Смотря вслед удаляющейся официантке, на ее аккуратненький зад, туго обтянутый платьем, рэкетиру неожиданно вспомнилась последняя Гришкина любовница. «А у той зад был покруче, да и вообще та девочка очень хороша». Он вспомнил, как первый раз ее увидел с Гришкой, это было на какой–то вечеринке, вспомнил как неожиданно, дико до потемнения в глазах он возненавидел брата, когда тот, танцуя елозил своими руками по попке той девушки.
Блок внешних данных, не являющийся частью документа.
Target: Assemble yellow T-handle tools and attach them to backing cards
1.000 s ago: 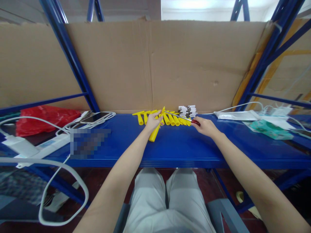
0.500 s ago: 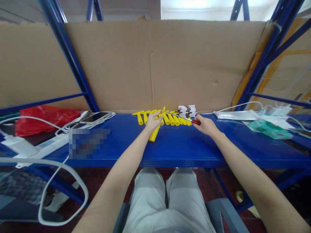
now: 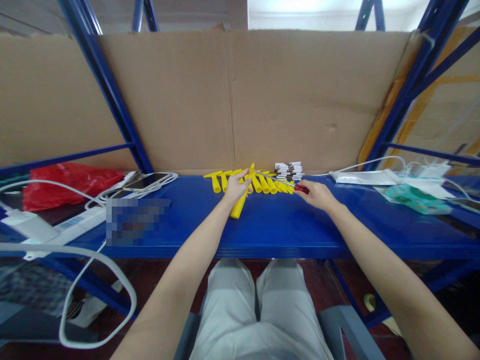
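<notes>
My left hand (image 3: 237,188) is closed around a yellow T-shaped piece (image 3: 237,208), whose wide tube end points down toward me. In my right hand (image 3: 315,194) is the red handle of a screwdriver (image 3: 302,189). Its metal shaft runs left to the top of the held yellow piece; the exact contact of the tip is too small to tell. Several more yellow T-shaped pieces (image 3: 266,186) lie in a row behind and beside my left hand. Small yellow parts (image 3: 285,187) and a stack of white pieces with dark ends (image 3: 294,171) lie between my hands.
The blue table (image 3: 285,225) is backed by a cardboard panel (image 3: 292,100). To the left are a red plastic bag (image 3: 67,185), a power strip (image 3: 82,224), cables and a phone (image 3: 148,182). At right lie a white packet (image 3: 365,177) and a green packet (image 3: 416,199).
My right hand and the screwdriver have shifted very slightly left. My left hand still holds the yellow piece, nearly unmoved.
</notes>
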Demonstrator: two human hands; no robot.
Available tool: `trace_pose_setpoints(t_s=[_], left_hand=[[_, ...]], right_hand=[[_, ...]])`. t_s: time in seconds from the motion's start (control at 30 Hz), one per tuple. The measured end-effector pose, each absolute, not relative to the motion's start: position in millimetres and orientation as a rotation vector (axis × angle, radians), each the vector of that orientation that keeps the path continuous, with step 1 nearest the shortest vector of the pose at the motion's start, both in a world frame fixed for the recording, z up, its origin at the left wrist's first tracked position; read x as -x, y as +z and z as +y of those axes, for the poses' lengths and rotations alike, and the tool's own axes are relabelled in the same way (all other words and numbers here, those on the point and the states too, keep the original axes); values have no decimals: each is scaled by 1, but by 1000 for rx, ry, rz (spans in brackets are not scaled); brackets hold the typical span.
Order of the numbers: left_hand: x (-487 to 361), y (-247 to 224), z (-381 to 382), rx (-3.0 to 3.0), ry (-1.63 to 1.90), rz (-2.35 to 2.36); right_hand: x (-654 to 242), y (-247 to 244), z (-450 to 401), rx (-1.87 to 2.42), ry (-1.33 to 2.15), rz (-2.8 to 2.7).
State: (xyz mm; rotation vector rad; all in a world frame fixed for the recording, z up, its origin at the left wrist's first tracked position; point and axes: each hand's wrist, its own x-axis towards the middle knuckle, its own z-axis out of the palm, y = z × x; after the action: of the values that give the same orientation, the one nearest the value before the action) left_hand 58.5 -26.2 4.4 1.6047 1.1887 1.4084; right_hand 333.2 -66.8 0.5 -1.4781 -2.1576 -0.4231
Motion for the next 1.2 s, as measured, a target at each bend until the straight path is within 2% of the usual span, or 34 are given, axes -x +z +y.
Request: trace_pose_setpoints(t_s=[0.4, 1.2], left_hand=[[-59, 5, -29, -1645, 1424, 1244], [-61, 8, -33, -1677, 1418, 1256]], right_hand=[[-334, -4, -60, 1370, -249, -2094], [-334, -2, -63, 1482, -342, -2122]])
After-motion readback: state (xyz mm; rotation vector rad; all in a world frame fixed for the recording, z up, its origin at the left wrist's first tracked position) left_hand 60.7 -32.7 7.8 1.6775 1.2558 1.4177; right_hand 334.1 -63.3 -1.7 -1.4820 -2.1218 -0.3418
Что бы хоть как–то сбить злость, дать ей выход он буквально выхватил из комнаты с гостями свою тогдашнюю подружку Алку и, затащив ее в какой то закуток, грубо овладел ею, чуть ли не насилуя. «Раз я принял все его дела, то и баба Гришкина, тоже моя. Все, все будет по–моему», — рэкетир, ухмыляясь, смотрел вслед удалявшейся официантке.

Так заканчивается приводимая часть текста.